PROMPT –
Look through the data that follows and copy each line with the string "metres".

☆ ☆ ☆ ☆ ☆ ☆ ☆

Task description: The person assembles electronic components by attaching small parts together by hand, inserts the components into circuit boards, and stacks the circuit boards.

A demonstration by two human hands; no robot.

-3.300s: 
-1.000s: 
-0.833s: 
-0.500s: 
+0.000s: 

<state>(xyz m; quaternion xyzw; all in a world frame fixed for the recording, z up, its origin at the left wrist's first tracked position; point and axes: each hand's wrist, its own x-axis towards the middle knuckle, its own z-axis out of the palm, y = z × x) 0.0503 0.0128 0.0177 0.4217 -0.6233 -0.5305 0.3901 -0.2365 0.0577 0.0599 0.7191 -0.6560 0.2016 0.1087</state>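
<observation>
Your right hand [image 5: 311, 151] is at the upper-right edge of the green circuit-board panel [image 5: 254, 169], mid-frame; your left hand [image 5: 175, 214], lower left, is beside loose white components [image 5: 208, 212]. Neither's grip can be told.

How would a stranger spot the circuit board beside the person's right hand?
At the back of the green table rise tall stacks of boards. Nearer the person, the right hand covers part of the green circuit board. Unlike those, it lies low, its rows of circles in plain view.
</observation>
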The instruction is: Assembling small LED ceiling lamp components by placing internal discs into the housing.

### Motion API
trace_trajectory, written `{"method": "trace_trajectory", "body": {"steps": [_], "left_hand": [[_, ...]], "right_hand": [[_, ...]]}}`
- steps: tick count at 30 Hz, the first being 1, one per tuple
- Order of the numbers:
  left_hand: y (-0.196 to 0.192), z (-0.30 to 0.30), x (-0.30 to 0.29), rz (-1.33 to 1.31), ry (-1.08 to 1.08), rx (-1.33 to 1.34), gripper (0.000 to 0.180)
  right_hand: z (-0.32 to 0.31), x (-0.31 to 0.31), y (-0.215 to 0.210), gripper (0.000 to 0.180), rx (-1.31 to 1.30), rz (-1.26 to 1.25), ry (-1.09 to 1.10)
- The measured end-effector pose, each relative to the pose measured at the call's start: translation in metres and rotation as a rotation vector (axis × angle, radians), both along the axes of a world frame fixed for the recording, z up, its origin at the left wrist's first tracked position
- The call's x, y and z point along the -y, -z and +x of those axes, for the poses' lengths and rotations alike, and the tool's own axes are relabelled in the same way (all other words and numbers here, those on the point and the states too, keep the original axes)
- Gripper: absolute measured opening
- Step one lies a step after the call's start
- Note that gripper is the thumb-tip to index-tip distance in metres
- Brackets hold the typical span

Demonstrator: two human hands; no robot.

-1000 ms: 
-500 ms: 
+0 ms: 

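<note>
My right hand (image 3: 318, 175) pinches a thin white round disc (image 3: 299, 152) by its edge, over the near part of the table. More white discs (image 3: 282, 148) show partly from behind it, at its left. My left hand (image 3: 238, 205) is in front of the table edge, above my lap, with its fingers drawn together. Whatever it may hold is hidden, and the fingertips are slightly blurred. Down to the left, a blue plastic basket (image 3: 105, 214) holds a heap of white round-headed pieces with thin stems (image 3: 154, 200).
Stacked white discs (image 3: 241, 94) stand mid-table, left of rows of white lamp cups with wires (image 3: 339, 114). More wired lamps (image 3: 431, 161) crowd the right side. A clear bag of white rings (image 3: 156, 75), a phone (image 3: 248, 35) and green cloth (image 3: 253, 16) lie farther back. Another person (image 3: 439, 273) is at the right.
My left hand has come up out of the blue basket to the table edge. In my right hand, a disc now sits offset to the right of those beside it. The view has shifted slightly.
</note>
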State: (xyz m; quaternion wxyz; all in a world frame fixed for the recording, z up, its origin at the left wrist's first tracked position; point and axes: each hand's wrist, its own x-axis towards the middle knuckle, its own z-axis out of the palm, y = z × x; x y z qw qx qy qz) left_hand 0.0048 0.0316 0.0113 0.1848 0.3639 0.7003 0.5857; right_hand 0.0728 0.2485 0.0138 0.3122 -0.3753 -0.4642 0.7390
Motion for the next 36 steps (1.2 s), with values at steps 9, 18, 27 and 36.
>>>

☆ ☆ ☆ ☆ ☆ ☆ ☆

TASK OUTPUT –
- The measured end-effector pose, each relative to the pose measured at the call's start: translation in metres and rotation as a rotation vector (axis × angle, radians), both along the axes of a world frame fixed for the recording, z up, its origin at the left wrist's first tracked position
- Note that gripper is the thumb-tip to index-tip distance in metres

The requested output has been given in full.